I have a large oak tree, 3-4 feet in diameter and
approximately 70 feet in height. It was struck by
lightning over the weekend and has two burn/scar
strips from the top of the tree winding around the
tree and eventually to the base where the charge
followed a huge lateral root for approximately 15-20
feet and blew the soil/dirt away from the root.
What should/can I do to try to keep this tree?
And The Answer Is...
This is an extremely common occurrence in Georgia with our strong thunderstorms that produce copious amounts of lightning. I've
had four trees struck by lightning in my own landscape during the last decade.
Whether a tree will survive a lightning strike depends upon several factors: the health of the tree, the extent of the damage
it received and if any "opportunistic" pathogens will enter the wounds leading to a decline in the tree's health. To
date, all four of my trees have survived without serious long term problems.
Unless a tree that's been struck by lightning has severe structural damage such as a significant number of major limbs broken
away or has sustained a major split in the trunk, don't be persuaded by a "tree guy" that it should automatically be taken
down. I have seen trees with their entire crown blown out that have gone on to survive decades after the injury.
In the tree pictured above, the lightning skipped down the outside blowing off vertical stips of bark about two inches wide.
The damage is confined to the external parts of the tree and is fairly minimal.
After the storm has passed, make sure that no fire has been caused either in the tree or on the surrounding ground. Usually
the heavy downpours that accompany most thunderstorms take care of this problem.
Within the first 24 hours after a lightning strike, prune away any torn bark or broken branches leaving clean edges to the wounds.
This includes any jagged edges that may be on roots that have been exposed by the blast. On damage that occurs high in the tree,
hire a professional that can reach the damage by climbing or by the use of a cherry picker. Do not apply any sealants to the
wounds. Cover the exposed roots with the soil that had been disturbed.
While taking care of the tree's wounds this is a good time to do a quick assessment. If it's during the growing season, does the
tree appear healthy with a full canopy of green leaves? Are there dead branches or trunk problems that were present prior to
the lightning strike? If you see problems, consult a Certified Arborist. Make sure that the root zone of the tree is
properly mulched with 2-3 inches of organic mulch (pine straw, shredded bark, leaves, etc.). Once you
have addressed the tree's immediate injuries and evaluated its current condition and environment, you will need to be thinking
about problems that may occur in the future.
Even minor wounds on a healthy tree can be an open door to pests and diseases that may lead to future problems. Of these, the
most severe is an attack by Asian Ambrosia Beetles. These foreign beetles are attracted to wounds. The female beetle will
bore into the trunk or large limbs to lay her eggs. When she does, she intentionally introduces a fungus into the egg chamber
to feed her developing young. The fungus then proceeds to clog the tree's vascular system which can lead to death rather quickly.
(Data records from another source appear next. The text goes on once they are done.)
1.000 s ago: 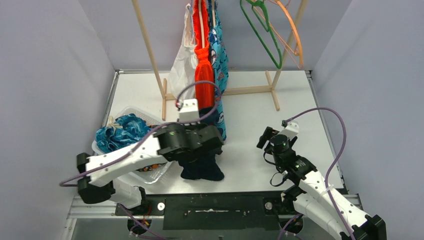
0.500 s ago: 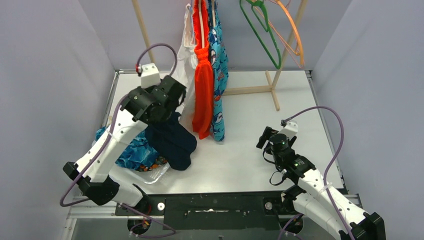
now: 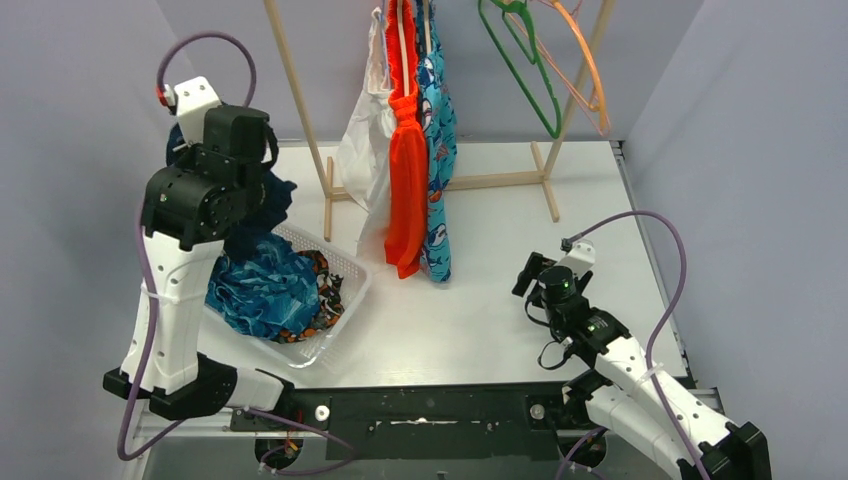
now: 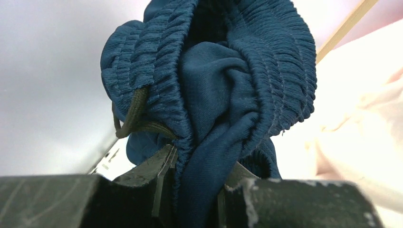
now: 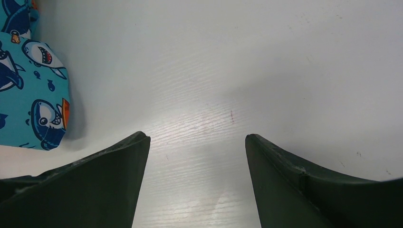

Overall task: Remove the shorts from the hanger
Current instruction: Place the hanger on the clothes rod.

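Left wrist: left hand (image 4: 197, 171) pinches bunched navy shorts (image 4: 214, 76)

The plain navy shorts (image 4: 214, 95) are bunched up, ribbed waistband and drawcord showing, pinched in the left gripper (image 4: 197, 190) over the far left of the basket (image 3: 342, 263). Blue patterned shorts (image 3: 262, 295) lie crumpled in the basket beside orange-black-white camouflage shorts (image 3: 322, 300). Bright orange shorts (image 3: 405, 190) and teal shark-print shorts (image 3: 438, 150) hang touching, side by side.
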Motion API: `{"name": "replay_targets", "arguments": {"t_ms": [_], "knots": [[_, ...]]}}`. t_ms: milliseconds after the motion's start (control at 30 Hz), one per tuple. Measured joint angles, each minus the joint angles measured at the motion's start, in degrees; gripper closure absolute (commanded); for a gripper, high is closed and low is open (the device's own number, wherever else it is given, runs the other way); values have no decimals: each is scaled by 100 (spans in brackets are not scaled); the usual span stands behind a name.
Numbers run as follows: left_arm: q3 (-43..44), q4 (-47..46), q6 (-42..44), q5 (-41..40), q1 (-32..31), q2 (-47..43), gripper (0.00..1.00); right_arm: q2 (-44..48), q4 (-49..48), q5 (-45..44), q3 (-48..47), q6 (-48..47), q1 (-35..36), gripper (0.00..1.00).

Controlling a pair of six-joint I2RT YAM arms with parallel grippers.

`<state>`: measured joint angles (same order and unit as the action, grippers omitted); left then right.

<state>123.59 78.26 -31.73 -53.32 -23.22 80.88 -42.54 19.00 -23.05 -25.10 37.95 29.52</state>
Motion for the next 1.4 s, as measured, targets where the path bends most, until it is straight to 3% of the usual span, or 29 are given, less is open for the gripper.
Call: {"name": "replay_targets", "arguments": {"t_ms": [333,467,633,733,1100,1400], "knots": [[-2535,-240,-164,1027,144,-525,100,-330,-166,74,-98,-81,-35,25],[-3869,-975,-35,2124,1211,-966,100,-337,-216,144,-101,-87,-42,25],[-4885,-1770,142,3189,2885,-1023,100,-302,-184,153,-125,-125,-68,25],[-5375,-2229,155,3790,3469,-1095,100,-201,-162,146,-125,-125,-68,25],[-7458,-3939,-492,4951,3648,-1491,100,-234,-122,146,-190,-140,-72,25],[-8091,-4682,-728,6513,5029,-1213,100,-50,44,72,-219,-81,-101,24]]}}
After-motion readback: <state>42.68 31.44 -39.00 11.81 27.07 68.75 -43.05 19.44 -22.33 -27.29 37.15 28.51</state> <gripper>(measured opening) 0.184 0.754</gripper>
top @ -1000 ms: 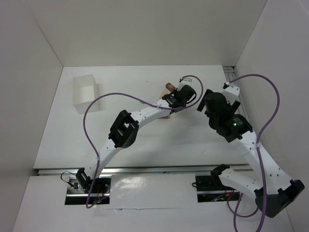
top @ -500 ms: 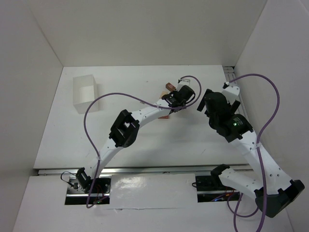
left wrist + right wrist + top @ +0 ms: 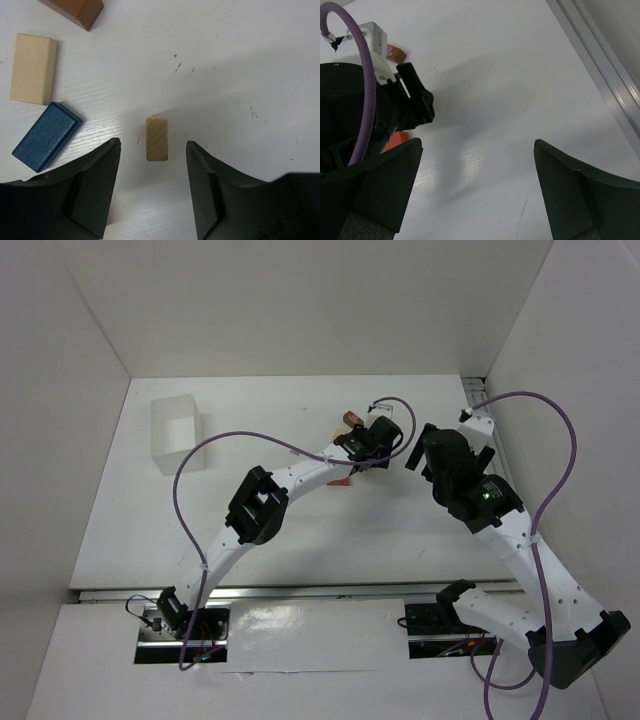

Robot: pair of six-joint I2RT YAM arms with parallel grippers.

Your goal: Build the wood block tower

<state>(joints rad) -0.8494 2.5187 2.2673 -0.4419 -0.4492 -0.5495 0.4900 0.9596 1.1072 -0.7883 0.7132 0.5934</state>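
Table point(image 3: 225, 60): brown block point(image 3: 75, 7) cropped @ top edge.

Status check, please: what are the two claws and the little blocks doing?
Left gripper open, straddling small pale block, no contact. Right gripper open, empty. No stack in view: blue block, larger pale block, brown block lie apart. Nothing blocking.

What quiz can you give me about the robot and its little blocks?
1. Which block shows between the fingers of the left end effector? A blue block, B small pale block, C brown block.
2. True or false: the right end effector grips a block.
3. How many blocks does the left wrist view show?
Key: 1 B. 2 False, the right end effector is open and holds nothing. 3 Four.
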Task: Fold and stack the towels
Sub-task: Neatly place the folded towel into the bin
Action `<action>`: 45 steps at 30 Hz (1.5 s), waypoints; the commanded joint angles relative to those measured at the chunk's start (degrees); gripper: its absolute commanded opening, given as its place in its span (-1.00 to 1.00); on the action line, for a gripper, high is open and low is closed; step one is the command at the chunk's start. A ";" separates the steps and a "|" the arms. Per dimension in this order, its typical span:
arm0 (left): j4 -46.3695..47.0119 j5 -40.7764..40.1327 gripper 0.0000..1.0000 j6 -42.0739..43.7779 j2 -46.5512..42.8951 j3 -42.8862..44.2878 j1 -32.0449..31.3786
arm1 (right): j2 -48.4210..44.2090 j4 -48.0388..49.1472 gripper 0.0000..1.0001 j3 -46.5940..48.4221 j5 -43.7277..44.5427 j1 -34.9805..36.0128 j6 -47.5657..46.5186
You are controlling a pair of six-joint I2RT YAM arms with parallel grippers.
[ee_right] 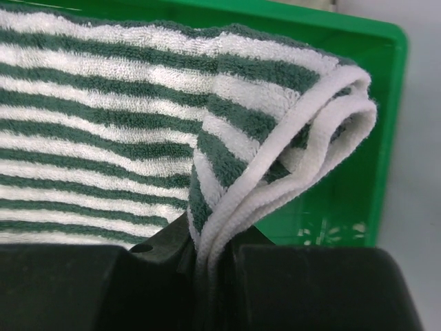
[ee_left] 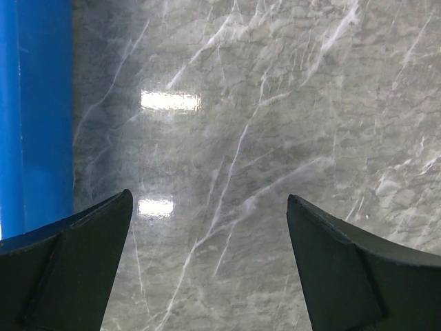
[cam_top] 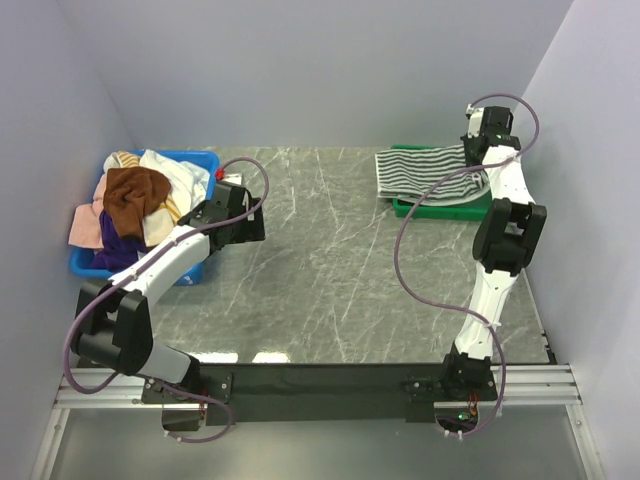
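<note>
A folded towel with dark green and white stripes (cam_top: 425,170) lies on a green tray (cam_top: 440,210) at the back right. My right gripper (cam_top: 478,150) is at the towel's right end, shut on its doubled white hem (ee_right: 275,172). In the right wrist view the gripper (ee_right: 213,255) pinches that hem over the tray wall (ee_right: 344,200). More towels are heaped in a blue bin (cam_top: 200,165) at the left, with a brown one (cam_top: 135,195) on top of white, pink and purple ones. My left gripper (cam_top: 240,210) hangs open beside the bin, and the left wrist view of that gripper (ee_left: 210,200) shows only bare table between the fingers.
The grey marble table (cam_top: 330,260) spreads between the bin and the tray. The blue bin's wall (ee_left: 34,103) stands just left of my left fingers. White enclosure walls close in on the left, back and right.
</note>
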 commanded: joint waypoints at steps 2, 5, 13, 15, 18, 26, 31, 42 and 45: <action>0.54 -0.52 0.98 0.83 0.42 0.02 0.23 | -0.08 4.54 -1.00 -0.38 5.74 -1.15 -2.95; 0.54 -0.35 0.98 0.75 0.69 0.10 0.23 | 0.19 5.94 -1.00 -1.78 6.54 -1.15 -3.21; 0.45 -0.26 0.98 0.66 1.04 0.19 0.23 | 0.81 5.51 -1.00 -2.14 8.64 -1.06 -3.56; 0.45 -0.17 0.98 0.66 1.21 0.19 0.32 | 0.63 5.16 -1.00 -2.40 9.52 -1.15 -3.83; 0.36 0.01 0.98 0.66 1.39 0.19 0.23 | 0.10 6.91 -1.00 -3.63 11.02 -1.15 -4.18; 0.36 -0.08 0.98 0.75 1.39 0.19 0.23 | 2.47 10.34 -0.82 -4.16 16.11 -0.71 -3.83; 0.28 0.36 0.98 0.75 1.57 0.37 0.32 | 3.79 13.15 -0.10 -4.60 21.29 -0.27 -3.04; 0.27 0.18 0.98 0.31 0.69 0.54 0.23 | -2.53 17.73 0.46 -6.27 32.48 2.72 5.48; 0.27 0.09 0.98 0.31 0.08 0.54 0.32 | -6.48 17.03 0.38 -9.34 24.23 5.00 8.98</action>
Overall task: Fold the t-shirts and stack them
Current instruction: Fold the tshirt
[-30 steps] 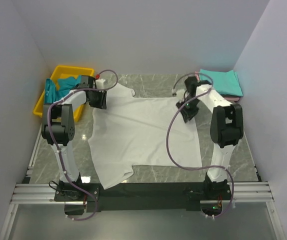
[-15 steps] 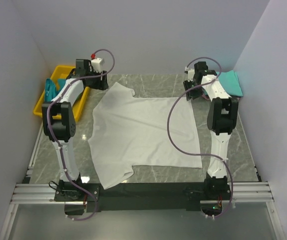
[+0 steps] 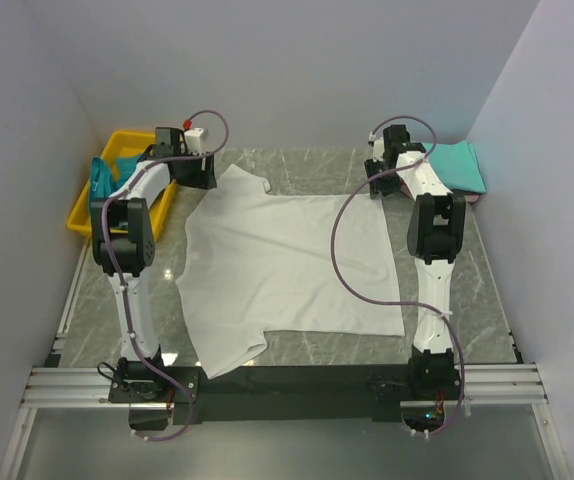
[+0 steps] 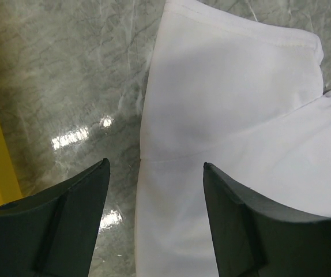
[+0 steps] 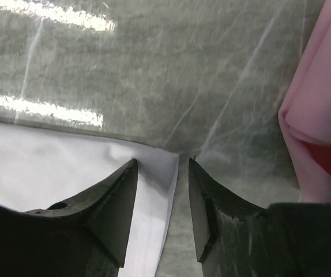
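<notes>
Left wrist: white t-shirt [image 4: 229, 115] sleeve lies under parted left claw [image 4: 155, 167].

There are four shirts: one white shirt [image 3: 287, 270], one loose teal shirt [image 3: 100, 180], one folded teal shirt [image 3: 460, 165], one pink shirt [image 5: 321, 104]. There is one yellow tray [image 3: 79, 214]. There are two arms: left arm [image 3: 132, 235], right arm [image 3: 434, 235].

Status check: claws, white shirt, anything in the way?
Both open: left claw over the white t-shirt at its sleeve edge, right claw over its far right corner. T-shirt flat, unfolded. Folded pink shirt close beside right claw, not blocking.
</notes>
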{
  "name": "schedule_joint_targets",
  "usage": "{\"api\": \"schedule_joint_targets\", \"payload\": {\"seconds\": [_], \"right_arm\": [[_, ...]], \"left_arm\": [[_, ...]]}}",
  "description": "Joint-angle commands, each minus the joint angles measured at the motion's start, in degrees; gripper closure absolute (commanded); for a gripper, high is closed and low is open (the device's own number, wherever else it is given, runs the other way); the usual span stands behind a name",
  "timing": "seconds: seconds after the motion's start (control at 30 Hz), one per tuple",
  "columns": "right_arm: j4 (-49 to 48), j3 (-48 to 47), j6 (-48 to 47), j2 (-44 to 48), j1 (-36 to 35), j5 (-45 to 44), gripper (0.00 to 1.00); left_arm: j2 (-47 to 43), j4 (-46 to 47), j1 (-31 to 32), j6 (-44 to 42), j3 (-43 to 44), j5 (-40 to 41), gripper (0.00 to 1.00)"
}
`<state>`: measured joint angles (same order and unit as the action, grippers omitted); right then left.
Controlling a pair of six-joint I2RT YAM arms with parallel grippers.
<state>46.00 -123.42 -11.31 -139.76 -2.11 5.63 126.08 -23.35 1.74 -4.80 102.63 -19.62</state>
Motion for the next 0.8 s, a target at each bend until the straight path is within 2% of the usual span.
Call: {"api": "schedule_joint_targets", "payload": {"seconds": [0.0,0.1,0.13,0.3,0.4,0.77], "right_arm": [[-0.21,-4.55,0.50,-2.70,-0.26,0.61,0.53],[-0.12,-4.56,0.15,-3.41,-0.26,1.23,0.60],[-0.47,-4.29,-0.03,-3.32,-0.26,0.88,0.67],[-1.17,-3.24,-0.55,-2.62,0.00,1.32,0.85],[-1.09,-3.06,-0.99,-2.35,0.09,1.05,1.00],[-0.82,-3.32,-1.26,-2.36,0.09,1.23,1.00]], "left_arm": [[0.92,0.68,-0.16,0.49,3.72,0.02,0.29],[1.97,0.24,-0.16,0.49,4.60,0.54,0.29],[2.58,0.24,-0.16,0.58,4.95,0.81,0.29],[5.13,0.15,-0.16,0.84,6.97,1.60,0.32],[6.98,0.15,-0.16,0.93,8.64,1.69,0.35],[13.84,-0.73,0.11,2.33,16.29,-1.03,0.42]]}}
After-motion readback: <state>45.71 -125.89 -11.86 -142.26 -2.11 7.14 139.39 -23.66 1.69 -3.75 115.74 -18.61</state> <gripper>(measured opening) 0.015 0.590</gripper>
Preventative sprays can be applied to help thwart attacks from Asian Ambrosia Beetles, but they must be applied by
licensed professionals. Various pine beetles, including southern pine and turpentine beetles may also be attracted to tree wounds
on pines. Once again, consult with a professional tree care company for assistance.
Opportunistic diseases that can attack trees injured by lightning include a number of fungal diseases which can lead to
various forms of decay and the bacterial disease slime flux which can lead to oozing cankers. Keeping trees healthy after a
lightning injury will provide the tree with the best defense. Monitor the wounds on the tree to see that they are sealing over
and being walled-off. If these wounds are slow to close, seek professional help.
Trees struck by lightning need time. With a little bit of care, proper maintenance and time many trees
recover and live long healthy lives after being struck by lightning. If you have a high-value tree in your landscape that you
wish to protect, there are lightning protection devices that can be attached to trees by professional tree companies.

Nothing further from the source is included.